Ты говоришь, что нас не сломили. Нас ломали — на колесе. Ты говоришь, мы не сходили с престолов. Мы спускались — в ад. Мы сетовали, мы жаловались, мы не могли забыть своих бед в тот самый миг, когда ты нагло пришел обвинить нас в спокойствии и счастье. Я отвергаю твою клевету, мы не были спокойны. Счастлив не был никто из великих стражей закона, которых ты обвиняешь. Во всяком случае…
Он замолчал и посмотрел в лицо Воскресенья, на котором застыла загадочная улыбка.
— А ты, — страшным голосом крикнул он, — страдал ли ты когда-нибудь?
Пока он глядел, большое лицо разрослось до немыслимых размеров. Оно стало больше маски Мемнона, которую Сайм не мог видеть в детстве. Оно становилось огромней, заполняя собою небосвод; потом все поглотила тьма. И прежде чем тьма эта оглушила и ослепила Сайма, из недр ее донесся голос, говоривший простые слова, которые он где-то слышал: «Можете ли пить чашу, которую Я пью?»
Когда люди в книгах просыпаются, они оказываются там, где могли заснуть: зевают в кресле или устало встают с травы. Сейчас у Сайма все было не так просто, если и впрямь он прошел через то, что в обычном, земном смысле зовется нереальным. Хотя он хорошо помнил, что лишился чувств перед лицом Воскресенья, он никогда не смог вспомнить, как пришел в себя. Постепенно и естественно он осознал, что уже довольно долго гуляет по тропинкам с приятным, словоохотливым собеседником. Собеседник этот играл немалую роль в недавно пережитой им драме; то был рыжий поэт, Люциан Грегори. Они по-приятельски прогуливались, толкуя о пустяках. Но сверхъестественная бодрость и кристальная ясность мысли казались Сайму гораздо важнее того, что он говорил и делал. Он чувствовал, что обрел немыслимо благую весть, рядом с которой все становится ничтожным и в ничтожности своей — драгоценным.

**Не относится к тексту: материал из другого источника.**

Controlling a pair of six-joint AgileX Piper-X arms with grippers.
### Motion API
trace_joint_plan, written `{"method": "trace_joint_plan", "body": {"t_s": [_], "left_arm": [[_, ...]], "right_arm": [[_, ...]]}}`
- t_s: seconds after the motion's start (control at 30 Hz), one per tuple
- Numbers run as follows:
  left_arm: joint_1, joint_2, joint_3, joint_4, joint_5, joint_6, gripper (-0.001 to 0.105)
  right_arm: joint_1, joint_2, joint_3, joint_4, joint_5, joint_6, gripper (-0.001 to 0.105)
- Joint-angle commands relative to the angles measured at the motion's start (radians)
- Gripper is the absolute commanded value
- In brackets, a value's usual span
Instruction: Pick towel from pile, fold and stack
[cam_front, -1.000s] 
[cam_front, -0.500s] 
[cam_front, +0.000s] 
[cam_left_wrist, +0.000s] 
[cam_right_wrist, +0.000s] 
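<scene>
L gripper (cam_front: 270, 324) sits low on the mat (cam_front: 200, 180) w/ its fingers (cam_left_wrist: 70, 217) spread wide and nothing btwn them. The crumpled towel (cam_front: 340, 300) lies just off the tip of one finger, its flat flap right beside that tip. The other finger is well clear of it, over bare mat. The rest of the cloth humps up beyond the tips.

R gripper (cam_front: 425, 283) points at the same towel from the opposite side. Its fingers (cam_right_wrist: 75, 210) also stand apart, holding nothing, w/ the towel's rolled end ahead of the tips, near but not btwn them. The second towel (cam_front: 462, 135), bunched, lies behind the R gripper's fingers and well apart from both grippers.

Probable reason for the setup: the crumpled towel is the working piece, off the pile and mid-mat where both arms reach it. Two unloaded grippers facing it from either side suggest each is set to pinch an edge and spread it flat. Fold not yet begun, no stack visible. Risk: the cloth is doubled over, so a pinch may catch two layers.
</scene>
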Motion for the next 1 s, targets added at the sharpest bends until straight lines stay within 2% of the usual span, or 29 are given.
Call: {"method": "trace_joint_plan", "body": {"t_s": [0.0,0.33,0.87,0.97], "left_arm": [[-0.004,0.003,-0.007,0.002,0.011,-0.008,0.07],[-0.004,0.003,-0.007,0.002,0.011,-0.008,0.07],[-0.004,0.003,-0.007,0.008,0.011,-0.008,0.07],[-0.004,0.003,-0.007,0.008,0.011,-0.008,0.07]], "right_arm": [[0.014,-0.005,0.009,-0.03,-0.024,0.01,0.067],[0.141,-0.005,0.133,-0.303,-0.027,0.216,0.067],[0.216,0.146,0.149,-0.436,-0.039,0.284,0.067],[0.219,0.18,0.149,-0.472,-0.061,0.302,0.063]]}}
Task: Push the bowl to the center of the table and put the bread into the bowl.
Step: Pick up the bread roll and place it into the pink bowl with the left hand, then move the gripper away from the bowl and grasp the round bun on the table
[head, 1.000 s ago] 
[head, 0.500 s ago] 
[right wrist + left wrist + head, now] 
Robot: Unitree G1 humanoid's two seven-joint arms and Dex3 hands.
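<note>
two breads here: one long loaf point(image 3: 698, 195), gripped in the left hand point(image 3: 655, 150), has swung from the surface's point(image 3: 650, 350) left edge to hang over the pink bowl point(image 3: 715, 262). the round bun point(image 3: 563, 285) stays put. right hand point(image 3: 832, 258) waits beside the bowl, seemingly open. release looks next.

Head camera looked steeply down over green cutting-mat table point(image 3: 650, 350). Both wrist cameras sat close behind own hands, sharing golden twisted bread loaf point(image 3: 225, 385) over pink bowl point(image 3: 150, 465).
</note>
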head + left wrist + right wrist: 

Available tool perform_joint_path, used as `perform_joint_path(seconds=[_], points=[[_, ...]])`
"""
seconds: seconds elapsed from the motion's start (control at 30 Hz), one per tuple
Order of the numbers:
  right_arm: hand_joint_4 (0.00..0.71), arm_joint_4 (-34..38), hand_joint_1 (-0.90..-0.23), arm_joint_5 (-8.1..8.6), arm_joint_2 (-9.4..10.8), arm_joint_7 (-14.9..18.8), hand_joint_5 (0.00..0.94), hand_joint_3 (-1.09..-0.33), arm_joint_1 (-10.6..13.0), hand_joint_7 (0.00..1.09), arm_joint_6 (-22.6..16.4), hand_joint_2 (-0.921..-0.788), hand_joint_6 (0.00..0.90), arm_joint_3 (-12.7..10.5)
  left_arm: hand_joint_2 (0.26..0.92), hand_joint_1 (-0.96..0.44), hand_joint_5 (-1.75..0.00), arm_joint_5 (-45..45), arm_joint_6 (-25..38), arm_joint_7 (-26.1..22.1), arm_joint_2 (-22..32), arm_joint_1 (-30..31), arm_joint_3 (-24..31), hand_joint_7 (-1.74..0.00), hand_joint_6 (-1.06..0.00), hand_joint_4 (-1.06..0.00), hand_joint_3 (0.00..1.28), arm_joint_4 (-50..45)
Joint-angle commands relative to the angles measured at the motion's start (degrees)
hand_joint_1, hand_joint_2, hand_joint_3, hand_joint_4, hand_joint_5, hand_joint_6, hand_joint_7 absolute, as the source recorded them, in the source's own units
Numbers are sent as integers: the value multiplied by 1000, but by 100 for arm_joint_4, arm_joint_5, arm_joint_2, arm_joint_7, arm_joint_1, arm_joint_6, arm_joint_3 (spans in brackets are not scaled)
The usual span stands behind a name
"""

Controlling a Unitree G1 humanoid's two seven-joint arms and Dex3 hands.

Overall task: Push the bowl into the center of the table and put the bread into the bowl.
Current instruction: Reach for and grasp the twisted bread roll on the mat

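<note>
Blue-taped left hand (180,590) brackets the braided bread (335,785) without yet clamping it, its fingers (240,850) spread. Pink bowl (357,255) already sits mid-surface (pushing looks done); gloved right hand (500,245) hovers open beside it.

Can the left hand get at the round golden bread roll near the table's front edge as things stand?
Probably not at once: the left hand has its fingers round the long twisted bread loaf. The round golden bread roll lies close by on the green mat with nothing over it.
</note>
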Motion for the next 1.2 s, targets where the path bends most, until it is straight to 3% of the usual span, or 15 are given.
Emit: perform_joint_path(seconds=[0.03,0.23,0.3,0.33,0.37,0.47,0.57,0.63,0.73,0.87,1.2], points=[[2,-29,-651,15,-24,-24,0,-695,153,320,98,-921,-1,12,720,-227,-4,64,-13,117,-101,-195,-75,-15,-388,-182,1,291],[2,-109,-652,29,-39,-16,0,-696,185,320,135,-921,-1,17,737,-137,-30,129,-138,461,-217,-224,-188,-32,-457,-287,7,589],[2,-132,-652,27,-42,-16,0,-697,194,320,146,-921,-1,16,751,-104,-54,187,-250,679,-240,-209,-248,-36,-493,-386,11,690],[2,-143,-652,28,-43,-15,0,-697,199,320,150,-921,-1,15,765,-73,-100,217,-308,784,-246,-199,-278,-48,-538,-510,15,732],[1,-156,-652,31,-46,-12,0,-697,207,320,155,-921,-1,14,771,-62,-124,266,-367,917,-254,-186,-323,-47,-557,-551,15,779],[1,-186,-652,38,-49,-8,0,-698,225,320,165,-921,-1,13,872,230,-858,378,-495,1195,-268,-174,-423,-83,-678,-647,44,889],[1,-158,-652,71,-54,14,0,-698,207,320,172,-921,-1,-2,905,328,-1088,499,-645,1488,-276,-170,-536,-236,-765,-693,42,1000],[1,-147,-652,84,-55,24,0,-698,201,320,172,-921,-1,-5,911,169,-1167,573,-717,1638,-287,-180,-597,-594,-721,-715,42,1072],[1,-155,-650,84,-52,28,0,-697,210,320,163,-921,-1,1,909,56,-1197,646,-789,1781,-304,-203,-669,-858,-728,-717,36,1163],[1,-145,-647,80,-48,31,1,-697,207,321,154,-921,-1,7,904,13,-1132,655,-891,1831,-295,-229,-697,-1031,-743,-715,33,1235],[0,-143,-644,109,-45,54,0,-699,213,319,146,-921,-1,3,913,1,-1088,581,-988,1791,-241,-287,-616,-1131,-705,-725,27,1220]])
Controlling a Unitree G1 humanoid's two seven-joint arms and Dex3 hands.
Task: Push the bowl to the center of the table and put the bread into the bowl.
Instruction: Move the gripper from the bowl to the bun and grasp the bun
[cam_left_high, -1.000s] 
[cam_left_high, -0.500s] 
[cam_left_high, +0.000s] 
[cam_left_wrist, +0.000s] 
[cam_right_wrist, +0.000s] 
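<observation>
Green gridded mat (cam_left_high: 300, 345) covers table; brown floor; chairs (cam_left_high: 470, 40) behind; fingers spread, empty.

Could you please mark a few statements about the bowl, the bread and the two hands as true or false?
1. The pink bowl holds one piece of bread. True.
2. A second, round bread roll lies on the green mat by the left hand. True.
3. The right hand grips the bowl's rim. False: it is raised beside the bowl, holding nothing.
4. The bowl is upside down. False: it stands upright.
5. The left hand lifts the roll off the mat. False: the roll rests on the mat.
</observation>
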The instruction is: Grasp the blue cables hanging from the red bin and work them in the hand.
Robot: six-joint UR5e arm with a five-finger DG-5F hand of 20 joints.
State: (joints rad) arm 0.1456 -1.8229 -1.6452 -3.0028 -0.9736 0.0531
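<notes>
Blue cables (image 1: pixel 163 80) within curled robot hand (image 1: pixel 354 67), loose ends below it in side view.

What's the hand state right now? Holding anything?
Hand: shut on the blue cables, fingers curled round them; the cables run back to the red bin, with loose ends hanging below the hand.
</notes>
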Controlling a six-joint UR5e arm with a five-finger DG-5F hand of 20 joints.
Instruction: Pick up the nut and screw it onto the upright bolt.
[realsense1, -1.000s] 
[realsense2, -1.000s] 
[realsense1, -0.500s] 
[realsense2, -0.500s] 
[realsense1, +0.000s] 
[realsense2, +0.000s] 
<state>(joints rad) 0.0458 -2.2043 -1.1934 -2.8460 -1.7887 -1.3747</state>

Занималась заря, окрашивая мир светлыми и робкими красками, словно природа впервые пыталась создать розовый цвет и желтый. Ветерок-был так свеж и чист, словно дул сквозь дырку в небе. Сайм удивился, что по сторонам тропинки алеют причудливые дома Шафранного парка, — он и не думал, что гуляет совсем близко от Лондона. Повинуясь чутью, он направился к белой дороге, на которой прыгали и пели ранние птицы, и очутился у окруженного решеткою сада. Здесь он увидел рыжую девушку, нарезавшую к завтраку сирень с бессознательным величием юности.
Коментарий к роману
«Человек, который был Четвергом»
«Человек, который был Четвергом» (
Объяснять и доказывать трогательность и мудрость какой бы то ни было книги по меньшей мере глупо. Сделаем иначе: чтобы избежать слепых пятен, замедлим чтение там, где Сайм думает и «шарманочном люде»; там, где он видит, не глядя, миндальный куст на горизонте; там, где доктор Булль жалеет Понедельника или говорит «Мне ли не знать, я сам вульгарен!»; там, наконец, где, отвечая Грегори, Сайм рассуждает о «свободе и одиночестве изгоя». Особенно важен разговор с человеком в темной комнате. Стыдно писать такие слова, но ведь это — точнейшее определение Церкви. («Я не знаю занятия, для которого достаточно одной готовности». — «А я знаю. Мученики».)
Сам парк, Сохо, Лестер-сквер, переулки у реки — реальней настоящего Лондона. Когда через 52 года после того, как прочитала книжку, я увидела их, они оказались такими, как там, а не такими, как на фотографиях.
Можно ограничиться удивительной красотой этого «сна», но жалко, если мы не пройдем с Саймом его путь. Часто мы делаем почти то же самое, что он или Булль, и нам, как им, намного легче, если мы не одни.